- **EXERCISE DETAILS**: A verbatim reproduction of the lines below, from the line containing "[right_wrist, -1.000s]" through the line containing "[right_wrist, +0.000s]", both ends included, is the whole required output.

Records contained in a dataset
• • • • • • •

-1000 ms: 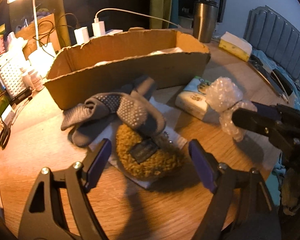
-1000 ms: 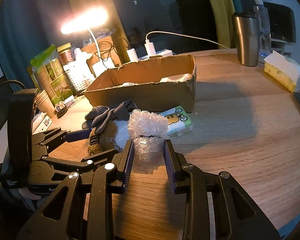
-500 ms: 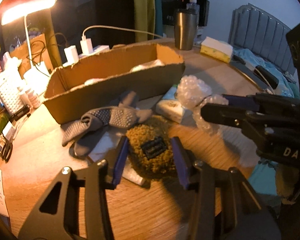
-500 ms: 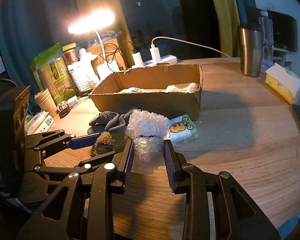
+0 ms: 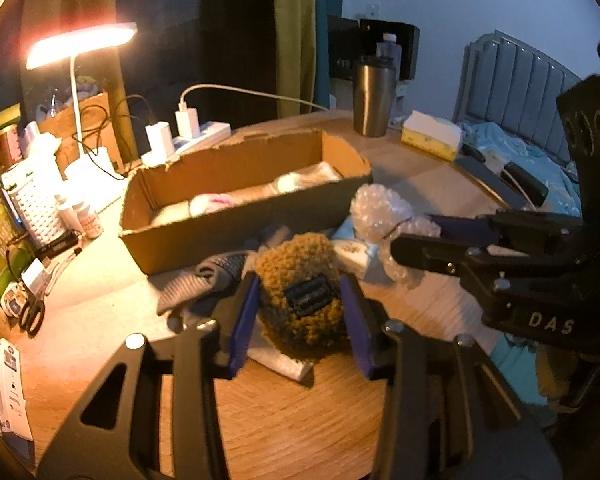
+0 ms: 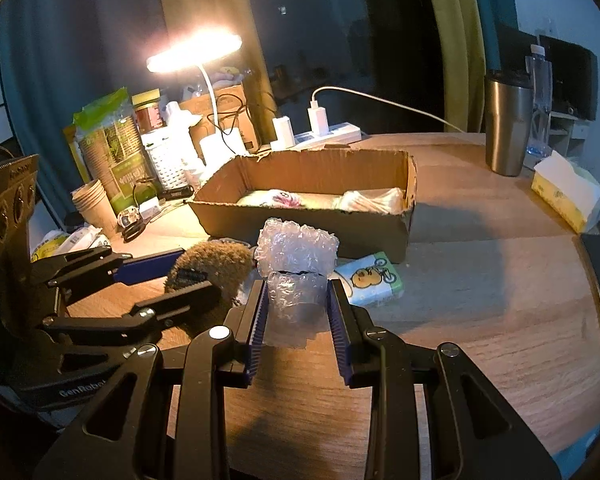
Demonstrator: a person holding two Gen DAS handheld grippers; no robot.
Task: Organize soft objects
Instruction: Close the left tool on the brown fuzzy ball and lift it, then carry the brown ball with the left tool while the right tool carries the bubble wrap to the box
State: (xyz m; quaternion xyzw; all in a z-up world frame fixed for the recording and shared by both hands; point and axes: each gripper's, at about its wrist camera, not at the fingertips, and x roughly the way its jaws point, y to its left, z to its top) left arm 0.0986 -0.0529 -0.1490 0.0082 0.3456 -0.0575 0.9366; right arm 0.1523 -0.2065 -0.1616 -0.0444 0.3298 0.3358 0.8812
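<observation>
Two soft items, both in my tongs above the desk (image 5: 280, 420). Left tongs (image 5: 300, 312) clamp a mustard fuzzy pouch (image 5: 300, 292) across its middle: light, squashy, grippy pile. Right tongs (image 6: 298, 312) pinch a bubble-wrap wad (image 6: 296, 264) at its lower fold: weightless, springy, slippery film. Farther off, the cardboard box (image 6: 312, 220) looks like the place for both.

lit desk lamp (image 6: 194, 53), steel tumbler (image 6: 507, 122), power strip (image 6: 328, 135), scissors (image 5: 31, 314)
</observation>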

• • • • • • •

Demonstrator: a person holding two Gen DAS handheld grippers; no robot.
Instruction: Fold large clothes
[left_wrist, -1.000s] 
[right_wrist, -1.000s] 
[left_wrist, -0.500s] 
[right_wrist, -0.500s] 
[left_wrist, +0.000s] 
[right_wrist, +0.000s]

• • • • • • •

- **EXERCISE SOLUTION**:
[right_wrist, -1.000s] 
[left_wrist, -0.500s] 
[right_wrist, -0.500s] 
[left_wrist, +0.000s] 
[right_wrist, +0.000s]

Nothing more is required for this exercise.